Eegore
Serious Thumper
   
Online

SuzukiSavage.com Rocks!
Posts: 9440
|
No,he's not Runnin a Scientific experiment to stand up to your scrutiny. He's shining a light on the disturbing level of ignorance of college students. People who have graduated high school and are incapable of basic arithmetic and knowing what is, or used to be, things called Common knowledge. He highlights the failure of the school system.
Jay Leno did a version of this starting March 22, 2000. They just went outside the studio in Burbank 25 years ago and had the same results. As I said before, when Jeopardy started they realized how may humans really only retain "general knowledge" that is applicable to them. A lot of on the spot trivia is failed, that's just how it goes.
Of course you can send teams out to do a survey and see how it goes.
Been there done that. Of 100 humans asked to point left or right without any prior knowledge of the question being posed while being filmed, 19 pointed the wrong direction. 88, yes 88 took more than 5 seconds to respond at all.
Of 100 humans asked to point left or right without any prior knowledge of the question but not being filmed, 7 pointed in the wrong direction. 7% pointed the wrong way when asked to point to their left.
Of 100 humans asked to point left or right with prior knowledge while being filmed, 4 were incorrect. Four.
Of 100 humans asked to point left or right with prior knowledge, 100 were correct.
Just for giggles, pretend it was actually 59/50. Lookin at the video, it just doesn't Appear to take much time, shadows, if half are that desperately Dumb, WTF is going on in our schools?
It's higher than I would like to see, but I am also not surprised based off applicability. In the footage I witnessed of this specific YouTuber asking a question took 3 minutes 17 seconds to ask 4 people that were correct.
Lets say 30 per hour just give them plenty of time, that's 120 in 2 hours. If a video has 20 incorrect answers then 16.6666667% of humans were wrong in that 2 hour interval.
I SUKKT in math, but I would have gotten 3 cubed in junior high. I wouldn't have gotten third planet, because I didn't GAF about the order of the planets. Still don't. I can't name them, same reason.
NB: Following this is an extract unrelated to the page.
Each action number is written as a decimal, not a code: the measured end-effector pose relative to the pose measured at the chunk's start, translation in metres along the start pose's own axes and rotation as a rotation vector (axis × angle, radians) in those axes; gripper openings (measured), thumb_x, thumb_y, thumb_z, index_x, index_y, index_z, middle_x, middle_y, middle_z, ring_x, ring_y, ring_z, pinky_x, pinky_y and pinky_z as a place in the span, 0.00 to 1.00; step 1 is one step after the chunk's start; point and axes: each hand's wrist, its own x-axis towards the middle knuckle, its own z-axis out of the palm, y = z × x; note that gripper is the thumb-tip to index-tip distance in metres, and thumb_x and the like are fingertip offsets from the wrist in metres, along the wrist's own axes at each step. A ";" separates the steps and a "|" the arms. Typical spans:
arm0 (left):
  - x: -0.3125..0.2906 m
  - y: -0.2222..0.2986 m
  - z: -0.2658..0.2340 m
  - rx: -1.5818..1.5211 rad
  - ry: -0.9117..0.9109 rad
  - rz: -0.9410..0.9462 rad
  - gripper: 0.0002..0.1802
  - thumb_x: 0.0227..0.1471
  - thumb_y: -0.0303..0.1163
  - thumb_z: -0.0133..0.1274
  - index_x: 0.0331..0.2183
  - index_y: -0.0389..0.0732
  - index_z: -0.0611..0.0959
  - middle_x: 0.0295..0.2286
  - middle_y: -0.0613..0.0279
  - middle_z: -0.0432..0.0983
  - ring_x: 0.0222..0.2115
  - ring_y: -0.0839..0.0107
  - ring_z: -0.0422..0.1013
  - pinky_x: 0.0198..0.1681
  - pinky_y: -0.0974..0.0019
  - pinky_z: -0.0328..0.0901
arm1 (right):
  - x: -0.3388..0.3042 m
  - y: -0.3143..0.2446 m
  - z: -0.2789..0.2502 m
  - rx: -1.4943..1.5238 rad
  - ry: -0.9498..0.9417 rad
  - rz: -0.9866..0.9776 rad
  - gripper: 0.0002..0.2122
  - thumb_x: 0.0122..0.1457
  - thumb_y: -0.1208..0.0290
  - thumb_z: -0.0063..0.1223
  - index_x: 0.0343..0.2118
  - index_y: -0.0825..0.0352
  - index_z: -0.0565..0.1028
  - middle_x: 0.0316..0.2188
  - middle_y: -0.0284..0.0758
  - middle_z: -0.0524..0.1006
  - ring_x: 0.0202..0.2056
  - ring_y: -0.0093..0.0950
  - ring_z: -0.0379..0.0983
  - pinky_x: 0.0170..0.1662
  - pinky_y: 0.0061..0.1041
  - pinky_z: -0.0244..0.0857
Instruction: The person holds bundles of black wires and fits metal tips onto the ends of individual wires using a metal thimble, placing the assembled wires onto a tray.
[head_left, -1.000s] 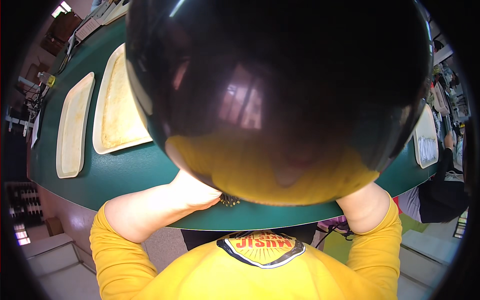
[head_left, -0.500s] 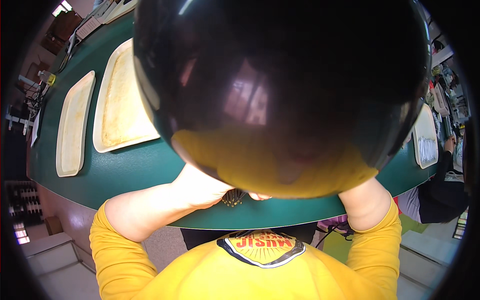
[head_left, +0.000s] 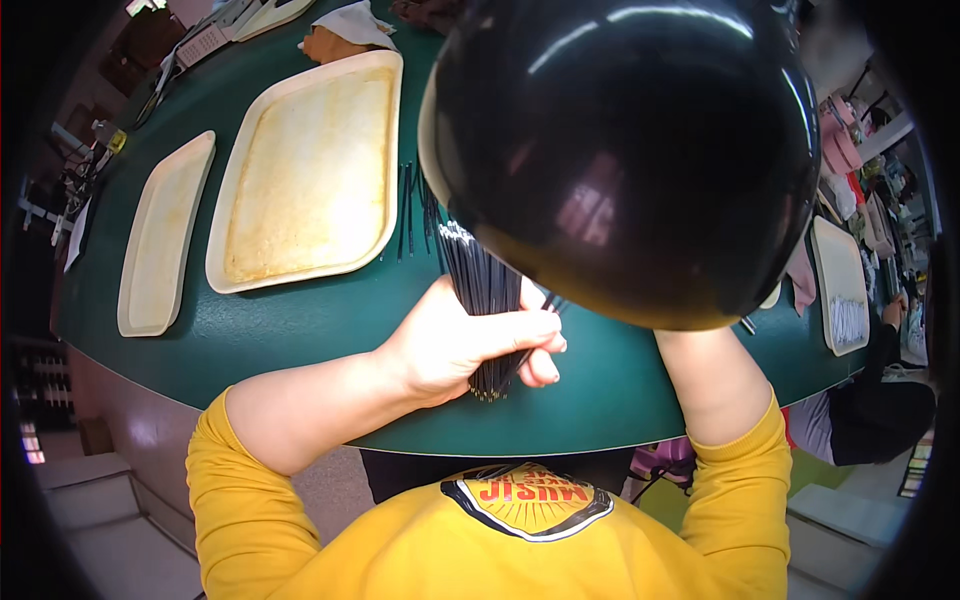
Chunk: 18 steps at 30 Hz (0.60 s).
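My left hand (head_left: 435, 345) is closed around a thick bundle of thin black wires (head_left: 480, 275), with the thumb lying across the front. The bundle stands tilted over the near part of the green table (head_left: 290, 340), its lower ends showing small yellowish tips. A large glossy black dome (head_left: 640, 150), perhaps a lamp shade, covers the upper middle of the view. My right wrist (head_left: 695, 350) goes in under its lower edge, so the right hand's fingers are hidden. Several loose black wires (head_left: 405, 215) lie on the table between the bundle and the large tray.
On the left lie a large cream tray (head_left: 310, 180) and a narrower cream tray (head_left: 165, 240), with a cloth (head_left: 350, 25) behind. At right, a cream tray (head_left: 835, 255) holds thin white pieces. Another person's dark sleeve (head_left: 880, 345) shows beyond it.
The dome now appears higher and farther right, uncovering my left hand, the wire bundle and the whole large tray. My left hand holds the bundle higher and more upright.
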 end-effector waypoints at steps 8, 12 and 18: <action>0.002 -0.006 -0.005 -0.093 -0.015 0.106 0.07 0.43 0.25 0.47 0.28 0.31 0.72 0.22 0.53 0.71 0.21 0.68 0.70 0.24 0.72 0.67 | -0.020 -0.024 0.003 0.274 -0.098 -0.026 0.06 0.48 0.79 0.43 0.29 0.74 0.63 0.20 0.34 0.68 0.22 0.21 0.63 0.26 0.19 0.58; 0.005 -0.006 -0.002 -0.162 -0.007 0.104 0.12 0.44 0.26 0.46 0.33 0.29 0.70 0.25 0.51 0.71 0.23 0.65 0.71 0.27 0.70 0.67 | -0.032 -0.038 -0.001 0.324 -0.217 0.028 0.08 0.48 0.80 0.43 0.31 0.74 0.63 0.21 0.35 0.69 0.23 0.23 0.65 0.28 0.20 0.60; 0.001 -0.003 -0.012 0.068 -0.153 0.031 0.11 0.43 0.26 0.46 0.31 0.30 0.71 0.21 0.49 0.72 0.19 0.69 0.69 0.23 0.73 0.65 | -0.034 -0.053 -0.001 0.383 -0.356 0.118 0.11 0.47 0.80 0.44 0.35 0.76 0.62 0.23 0.38 0.70 0.25 0.26 0.67 0.30 0.22 0.63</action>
This is a good example of applicability retention. Some humans would have the exact opposite outcome as they have no applicability retention for numbers but would for spatial placement. This here is an example of why I personally don't really believe trivia questions are examples of "general knowledge".
"General knowledge" to me, is knowledge of things that apply to you. This is my opinion.